Using the records below, quote only the span that opens with the line containing "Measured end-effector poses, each" and closes with the line containing "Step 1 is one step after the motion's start", exactly and inclusively.

(Exercise material Opens)

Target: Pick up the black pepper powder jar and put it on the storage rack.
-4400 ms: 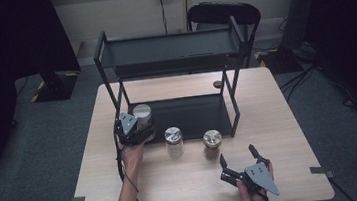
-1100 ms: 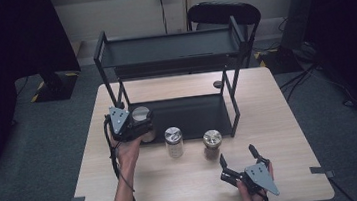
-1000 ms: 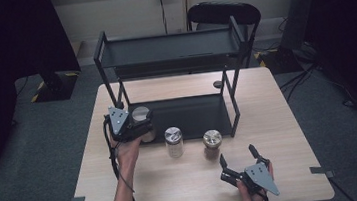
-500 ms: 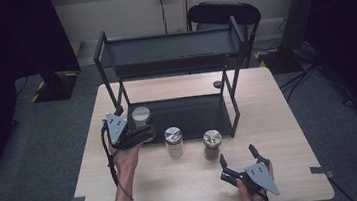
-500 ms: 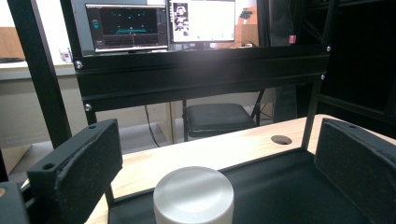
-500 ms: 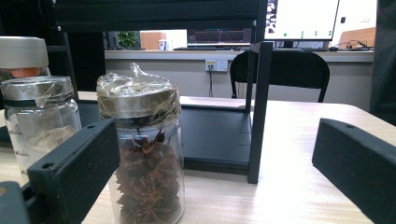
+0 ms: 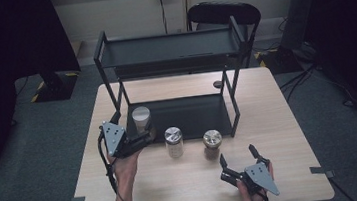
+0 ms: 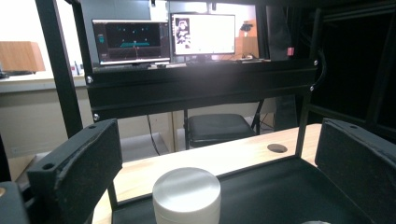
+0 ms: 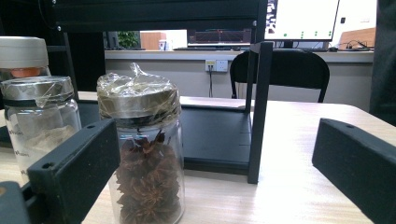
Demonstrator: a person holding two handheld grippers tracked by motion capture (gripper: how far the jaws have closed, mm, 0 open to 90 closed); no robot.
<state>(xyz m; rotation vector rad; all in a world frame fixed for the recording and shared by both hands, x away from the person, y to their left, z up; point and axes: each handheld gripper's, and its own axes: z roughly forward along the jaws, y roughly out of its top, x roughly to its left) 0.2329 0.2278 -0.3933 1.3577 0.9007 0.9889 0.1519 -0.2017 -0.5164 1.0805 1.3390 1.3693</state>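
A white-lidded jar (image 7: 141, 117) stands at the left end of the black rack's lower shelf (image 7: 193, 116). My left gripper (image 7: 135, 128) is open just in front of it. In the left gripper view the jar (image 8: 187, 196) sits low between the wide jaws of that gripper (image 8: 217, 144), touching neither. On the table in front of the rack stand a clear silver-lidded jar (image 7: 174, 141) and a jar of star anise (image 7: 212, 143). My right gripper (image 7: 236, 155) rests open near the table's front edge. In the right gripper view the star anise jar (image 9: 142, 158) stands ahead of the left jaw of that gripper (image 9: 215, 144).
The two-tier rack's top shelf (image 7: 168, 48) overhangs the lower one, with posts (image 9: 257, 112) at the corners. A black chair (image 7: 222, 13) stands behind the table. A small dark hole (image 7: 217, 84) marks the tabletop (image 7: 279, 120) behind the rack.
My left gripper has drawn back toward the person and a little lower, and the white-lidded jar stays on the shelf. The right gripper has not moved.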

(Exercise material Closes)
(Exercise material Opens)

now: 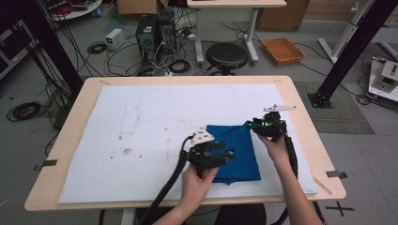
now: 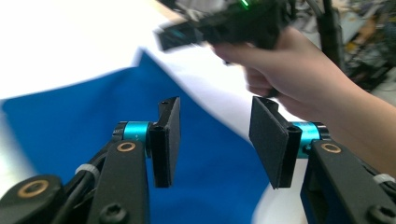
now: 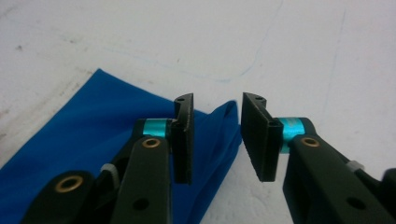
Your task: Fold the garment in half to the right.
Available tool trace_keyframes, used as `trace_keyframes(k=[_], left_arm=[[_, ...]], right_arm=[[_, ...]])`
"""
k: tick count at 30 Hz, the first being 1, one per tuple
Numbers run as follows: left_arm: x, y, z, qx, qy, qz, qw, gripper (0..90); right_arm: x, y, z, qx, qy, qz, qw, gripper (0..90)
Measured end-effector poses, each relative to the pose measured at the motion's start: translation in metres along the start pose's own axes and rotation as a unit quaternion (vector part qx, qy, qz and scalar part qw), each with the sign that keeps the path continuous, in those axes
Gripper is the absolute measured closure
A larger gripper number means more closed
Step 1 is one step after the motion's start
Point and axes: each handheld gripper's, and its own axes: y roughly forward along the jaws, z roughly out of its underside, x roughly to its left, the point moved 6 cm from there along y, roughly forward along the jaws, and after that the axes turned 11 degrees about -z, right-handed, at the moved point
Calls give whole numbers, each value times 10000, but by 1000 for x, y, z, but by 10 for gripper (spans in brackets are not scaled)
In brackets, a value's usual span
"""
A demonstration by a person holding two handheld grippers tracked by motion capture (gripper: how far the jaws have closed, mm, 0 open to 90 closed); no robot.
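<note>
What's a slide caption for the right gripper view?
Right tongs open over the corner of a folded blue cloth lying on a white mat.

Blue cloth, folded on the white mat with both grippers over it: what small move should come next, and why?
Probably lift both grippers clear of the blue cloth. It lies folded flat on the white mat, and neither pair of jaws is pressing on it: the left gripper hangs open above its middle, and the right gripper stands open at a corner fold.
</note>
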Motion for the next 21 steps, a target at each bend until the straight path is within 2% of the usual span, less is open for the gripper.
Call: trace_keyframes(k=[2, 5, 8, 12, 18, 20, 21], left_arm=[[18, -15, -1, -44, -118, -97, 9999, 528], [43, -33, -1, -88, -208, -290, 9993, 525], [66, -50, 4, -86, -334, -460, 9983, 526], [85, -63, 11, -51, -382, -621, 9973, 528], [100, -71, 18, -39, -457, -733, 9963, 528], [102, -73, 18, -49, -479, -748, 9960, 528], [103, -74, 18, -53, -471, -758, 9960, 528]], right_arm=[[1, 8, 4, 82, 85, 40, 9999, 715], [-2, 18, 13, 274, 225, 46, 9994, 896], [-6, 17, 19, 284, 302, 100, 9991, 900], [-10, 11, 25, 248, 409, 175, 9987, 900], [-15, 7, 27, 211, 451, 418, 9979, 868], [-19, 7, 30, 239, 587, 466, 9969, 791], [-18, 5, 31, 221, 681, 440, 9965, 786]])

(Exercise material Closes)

=== Response to the exercise ===
Measured end-effector poses, each relative to the pose measured at the motion's start: translation in metres along the start pose's own axes and rotation as a unit quaternion (vector part qx, qy, qz and scalar part qw), each with the sign that keeps the path continuous, in those axes
Gripper is the absolute measured closure
A larger gripper number means more closed
Step 1 is one step after the motion's start

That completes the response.